Since 2000, the anti-abortion movement has targeted abortion in later pregnancy, and most recently, they have pushed for a wide range of abortion restrictions that increase the cost, decrease the availability, and delay access to abortion health care. These laws put women’s lives and health at risk, especially poor women, young women, and women of color.

Across the globe today, 68,000 women die annually of unsafe abortion associated with restrictive abortion laws. The dangers of abortion restrictions are driving many countries around the world to legalize abortion and lift restrictions. In Ireland, for example, abortion legalization was spurred by the case of Dr. Savita Halappanavar, who died in 2012 from septicemia — an infection she contracted after she was denied an abortion during a miscarriage.

Forcing women to continue nonviable pregnancies or pregnancies that endanger their lives and health is wrong and cruel. No other person in society is forced to sacrifice their life or health for another, even parents of children already born. And since the majority of women seeking abortions — 59 percent — are already mothers, forcing a woman to continue with a dangerous pregnancy risks leaving an already-born child motherless.

Why is there so much concern before birth and so little after?

The unfortunate fact is that some women will require third-trimester abortions for medical and health crises that occur far along in their wanted pregnancies. It is also a fact that abortion restrictions have increased the need for later abortion across the country.

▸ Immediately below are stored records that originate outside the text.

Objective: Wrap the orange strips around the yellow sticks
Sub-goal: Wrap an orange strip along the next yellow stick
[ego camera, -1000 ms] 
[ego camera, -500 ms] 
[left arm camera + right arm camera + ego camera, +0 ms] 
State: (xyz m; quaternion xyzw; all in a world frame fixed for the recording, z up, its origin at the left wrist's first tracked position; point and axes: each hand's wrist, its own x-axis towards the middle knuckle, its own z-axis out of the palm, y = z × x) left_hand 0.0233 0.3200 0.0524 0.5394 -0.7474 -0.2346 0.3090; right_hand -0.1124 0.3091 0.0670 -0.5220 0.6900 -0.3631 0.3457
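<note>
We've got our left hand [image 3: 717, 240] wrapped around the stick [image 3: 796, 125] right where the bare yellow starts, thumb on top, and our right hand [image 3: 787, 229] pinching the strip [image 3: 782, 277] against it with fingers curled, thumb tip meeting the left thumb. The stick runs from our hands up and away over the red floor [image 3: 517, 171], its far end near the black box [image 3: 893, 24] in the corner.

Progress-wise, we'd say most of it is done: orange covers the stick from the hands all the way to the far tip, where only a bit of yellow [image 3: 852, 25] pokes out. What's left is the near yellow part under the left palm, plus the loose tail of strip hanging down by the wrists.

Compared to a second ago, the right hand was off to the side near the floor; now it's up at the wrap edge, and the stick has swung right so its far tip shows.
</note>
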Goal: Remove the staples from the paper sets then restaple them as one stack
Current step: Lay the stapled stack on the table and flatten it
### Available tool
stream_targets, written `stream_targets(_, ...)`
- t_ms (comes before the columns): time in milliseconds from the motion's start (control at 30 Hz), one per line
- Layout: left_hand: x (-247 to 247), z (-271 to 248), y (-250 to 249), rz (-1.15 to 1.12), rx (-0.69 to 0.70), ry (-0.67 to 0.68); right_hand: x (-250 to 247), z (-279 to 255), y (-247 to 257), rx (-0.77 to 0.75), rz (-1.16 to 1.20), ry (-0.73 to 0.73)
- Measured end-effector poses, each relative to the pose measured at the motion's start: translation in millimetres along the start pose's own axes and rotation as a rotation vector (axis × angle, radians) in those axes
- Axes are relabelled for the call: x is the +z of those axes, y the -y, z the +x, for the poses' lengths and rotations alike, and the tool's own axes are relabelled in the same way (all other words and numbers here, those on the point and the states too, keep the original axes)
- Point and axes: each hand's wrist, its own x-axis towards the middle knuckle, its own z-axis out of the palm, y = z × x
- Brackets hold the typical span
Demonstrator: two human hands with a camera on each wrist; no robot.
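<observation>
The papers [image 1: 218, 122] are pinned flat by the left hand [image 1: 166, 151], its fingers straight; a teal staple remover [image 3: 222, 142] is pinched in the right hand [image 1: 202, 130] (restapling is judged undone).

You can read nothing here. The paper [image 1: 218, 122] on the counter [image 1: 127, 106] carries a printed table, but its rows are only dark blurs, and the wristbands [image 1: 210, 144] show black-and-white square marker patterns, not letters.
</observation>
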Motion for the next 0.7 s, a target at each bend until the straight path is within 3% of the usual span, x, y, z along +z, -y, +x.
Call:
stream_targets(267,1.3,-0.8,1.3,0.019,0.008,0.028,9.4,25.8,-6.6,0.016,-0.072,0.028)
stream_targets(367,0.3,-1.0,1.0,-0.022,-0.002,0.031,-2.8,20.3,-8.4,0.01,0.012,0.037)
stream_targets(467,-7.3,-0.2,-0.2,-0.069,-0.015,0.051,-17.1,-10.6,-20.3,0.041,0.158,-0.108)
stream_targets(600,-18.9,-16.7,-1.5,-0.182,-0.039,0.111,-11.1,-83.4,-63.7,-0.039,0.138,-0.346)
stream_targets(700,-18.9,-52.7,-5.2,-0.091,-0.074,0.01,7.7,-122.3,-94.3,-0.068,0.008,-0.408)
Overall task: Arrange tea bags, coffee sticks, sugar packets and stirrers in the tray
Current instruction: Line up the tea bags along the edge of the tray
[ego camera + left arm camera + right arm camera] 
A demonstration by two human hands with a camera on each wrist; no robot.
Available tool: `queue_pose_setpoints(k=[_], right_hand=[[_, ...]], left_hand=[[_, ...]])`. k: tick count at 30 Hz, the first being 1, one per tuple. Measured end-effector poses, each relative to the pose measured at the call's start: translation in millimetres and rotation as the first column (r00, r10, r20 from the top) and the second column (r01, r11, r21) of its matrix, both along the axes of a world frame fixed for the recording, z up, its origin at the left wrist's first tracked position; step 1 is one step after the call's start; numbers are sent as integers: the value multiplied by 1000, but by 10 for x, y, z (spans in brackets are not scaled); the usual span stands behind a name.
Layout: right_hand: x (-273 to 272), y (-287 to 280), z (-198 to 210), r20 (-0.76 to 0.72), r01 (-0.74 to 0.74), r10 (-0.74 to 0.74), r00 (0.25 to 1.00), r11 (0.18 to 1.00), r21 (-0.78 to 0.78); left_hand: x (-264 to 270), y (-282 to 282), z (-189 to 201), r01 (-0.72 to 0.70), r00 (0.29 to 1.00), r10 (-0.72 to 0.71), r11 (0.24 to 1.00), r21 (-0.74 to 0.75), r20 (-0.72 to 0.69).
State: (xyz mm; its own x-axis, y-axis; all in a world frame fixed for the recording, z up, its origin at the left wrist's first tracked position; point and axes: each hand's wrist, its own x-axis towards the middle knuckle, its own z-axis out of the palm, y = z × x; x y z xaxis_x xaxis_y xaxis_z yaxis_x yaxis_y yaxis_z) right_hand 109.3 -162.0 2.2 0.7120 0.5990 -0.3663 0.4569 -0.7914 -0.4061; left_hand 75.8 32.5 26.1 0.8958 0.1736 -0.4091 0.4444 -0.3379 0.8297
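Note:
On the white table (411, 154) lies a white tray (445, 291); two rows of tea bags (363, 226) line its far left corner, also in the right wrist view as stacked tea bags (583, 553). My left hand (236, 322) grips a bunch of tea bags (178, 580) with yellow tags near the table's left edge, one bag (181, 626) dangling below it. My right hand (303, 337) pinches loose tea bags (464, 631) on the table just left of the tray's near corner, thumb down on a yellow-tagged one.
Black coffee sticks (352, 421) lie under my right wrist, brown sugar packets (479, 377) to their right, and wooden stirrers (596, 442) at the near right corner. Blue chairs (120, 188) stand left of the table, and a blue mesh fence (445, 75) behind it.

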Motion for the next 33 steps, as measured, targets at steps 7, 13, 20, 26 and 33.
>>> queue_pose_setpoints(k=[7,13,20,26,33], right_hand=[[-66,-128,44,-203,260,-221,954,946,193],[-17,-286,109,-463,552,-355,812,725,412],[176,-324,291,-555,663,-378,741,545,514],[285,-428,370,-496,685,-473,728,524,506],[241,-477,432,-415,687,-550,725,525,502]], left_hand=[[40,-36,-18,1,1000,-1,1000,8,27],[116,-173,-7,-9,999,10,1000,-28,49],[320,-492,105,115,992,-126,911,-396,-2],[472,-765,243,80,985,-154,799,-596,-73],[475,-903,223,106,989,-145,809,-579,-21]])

If opponents of legal abortion were truly interested in reducing the number of third-trimester abortions, they would repeal the many laws that create financial and logistical barriers to abortion that result in delays to abortion care, rather than demonize women who make heartbreaking decisions to end already-doomed pregnancies.

Before Roe v. Wade, thousands of women died each year because abortion was illegal. Thousands more women experienced severe health consequences from abortion restrictions. With Trump’s appointment of Neil Gorsuch and Brett Kavanaugh to the Supreme Court, we may not have Roe v. Wade’s federal guarantee of legal abortion much longer.

New York’s law removing pre-Roe abortion restrictions that were still on the books is a critical measure to preserve women’s lives and health so never again will another woman die from abortion restrictions. Other states should follow suit.

Carrie N. Baker is a Smith College professor and director of the program for the Study of Women and Gender.